Structuring Liquidity

The Liquidity Book offers endless ways to structure and manage your liquidity. Unlike DEX V1, where supplying liquidity was available as a passive yield farming technique, you can now deploy active liquidity provisions managing various strategies to suit your investment goals.

Balanced (normal, gaussian)

Normal Liquidity Distibution
In a balanced distribution, capital is concentrated around the active trading range and tapered towards the end of the price range in a bell curve or Gaussian distribution.
Having liquidity concentrated around the active bins allows users to capture higher trading fees. The more distributed model allows the strategy to capture a larger price range with less chance of being priced out of the active bin.

Concentrated (spot, uniform)

Concentrating your liquidity tightly around a small price range can be seen as a more aggressive investment approach.
Tightly concentrating your liquidity on the active price captures a high share of swap fees, achieving a higher APR, and ensuring all capital is used efficiently.
However, as the token price changes, your position may become priced out of the active bin and will no longer receive trading fees.
Also, since only the active bin has both assets, a shift in price will result in the LP’s position being 100% comprised of the underperforming asset.

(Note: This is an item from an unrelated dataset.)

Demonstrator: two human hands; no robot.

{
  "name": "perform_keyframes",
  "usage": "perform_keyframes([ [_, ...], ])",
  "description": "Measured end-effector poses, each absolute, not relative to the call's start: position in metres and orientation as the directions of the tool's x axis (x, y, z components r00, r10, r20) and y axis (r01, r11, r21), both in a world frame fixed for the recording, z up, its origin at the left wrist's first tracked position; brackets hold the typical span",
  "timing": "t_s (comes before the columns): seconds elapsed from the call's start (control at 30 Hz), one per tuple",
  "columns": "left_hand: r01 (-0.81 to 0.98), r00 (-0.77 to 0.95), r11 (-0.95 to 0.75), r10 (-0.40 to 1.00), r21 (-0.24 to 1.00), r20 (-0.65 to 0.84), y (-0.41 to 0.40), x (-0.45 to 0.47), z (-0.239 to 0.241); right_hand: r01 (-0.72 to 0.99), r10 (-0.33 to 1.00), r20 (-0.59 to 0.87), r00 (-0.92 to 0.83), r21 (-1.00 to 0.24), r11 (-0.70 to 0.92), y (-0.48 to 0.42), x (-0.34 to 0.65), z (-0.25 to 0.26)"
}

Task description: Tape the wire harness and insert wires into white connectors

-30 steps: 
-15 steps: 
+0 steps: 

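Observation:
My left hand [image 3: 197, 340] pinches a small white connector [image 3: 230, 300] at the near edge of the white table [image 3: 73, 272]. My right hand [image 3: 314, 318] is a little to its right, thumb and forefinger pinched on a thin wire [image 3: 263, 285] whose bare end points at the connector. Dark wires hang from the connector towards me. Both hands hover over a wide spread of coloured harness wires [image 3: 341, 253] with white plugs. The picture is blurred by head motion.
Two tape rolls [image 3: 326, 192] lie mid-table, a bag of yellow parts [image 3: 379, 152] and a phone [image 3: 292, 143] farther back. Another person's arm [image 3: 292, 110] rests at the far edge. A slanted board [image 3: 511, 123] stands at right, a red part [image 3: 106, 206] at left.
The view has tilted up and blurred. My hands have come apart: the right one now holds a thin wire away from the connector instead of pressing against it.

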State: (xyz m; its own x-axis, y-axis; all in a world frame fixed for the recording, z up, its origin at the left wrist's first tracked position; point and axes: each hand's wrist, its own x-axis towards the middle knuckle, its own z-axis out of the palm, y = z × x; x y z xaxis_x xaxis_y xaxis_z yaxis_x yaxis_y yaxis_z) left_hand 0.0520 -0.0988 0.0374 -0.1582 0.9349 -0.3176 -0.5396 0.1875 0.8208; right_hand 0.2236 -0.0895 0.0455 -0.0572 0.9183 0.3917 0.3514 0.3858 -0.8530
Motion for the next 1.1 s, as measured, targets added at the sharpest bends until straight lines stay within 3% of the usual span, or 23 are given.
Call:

Uniform (max, evenly distributed)

A uniform distribution can be seen as the most risk-averse approach, which emulates a similar model of distribution to the x*y=k DEX V1 design.
Using this option, LPs can distribute their liquidity evenly across a larger price range.
Since your position is diversely spread you will be able to capture trading fees without worrying about being priced out of the active bin. However, a larger price range results in inefficient liquidity allocation, meaning a much lower APR on trading fees.

Bid-ask (volatile, parabolic)

A parabolic distribution allows capturing of trading fees at the extreme ends of the price range. These ranges generally have lower levels of liquidity allowing for LPs to potentially capture a higher share of trading fees in less active bins.
During highly volatile times, this strategy could allow the liquidity provider to capture higher APR trades, however, during stable markets the liquidity remains unused.
It also behaves in a similar way to ranged orders. It could be used by the LP to average down their allocation or take profit when prices increase.

Range orders

Liquidity Book's discretized bins allow for range orders which can act in a similar way to traditional buy/sell conditional orders. It can also allow users to automate dollar-cost-averaging on their selling or accumulating of tokens.

Buy range order

Since only the active bin contains both tokens, the LP could concentrate their liquidity at a lower price to effectively buy the underperforming token at a lower price target.
Example: AVAX-USDC Pool, the LP could deposit USDC concentrated around the $10 price, when the pool trades below this price the USDC is converted into AVAX. The LP can then withdraw liquidity, which contains solely AVAX tokens.

Sell range order

The LP could concentrate their liquidity at a higher price to effectively sell the overperforming token to take profit.
Example: AVAX-USDC Pool, the LP could deposit AVAX concentrated around the $100 price, when the pool trades above this price, all AVAX is converted into USDC. The LP can then withdraw liquidity, which now contains solely USDC.

Dollar-cost averaging

Similar to range orders, the LP could deposit a single asset into multiple bins around their price target. This allows the user to buy or sell tokens leading up to their target.
In this scenario, the LP earns swap rewards during the strategy and does not incur fees themselves.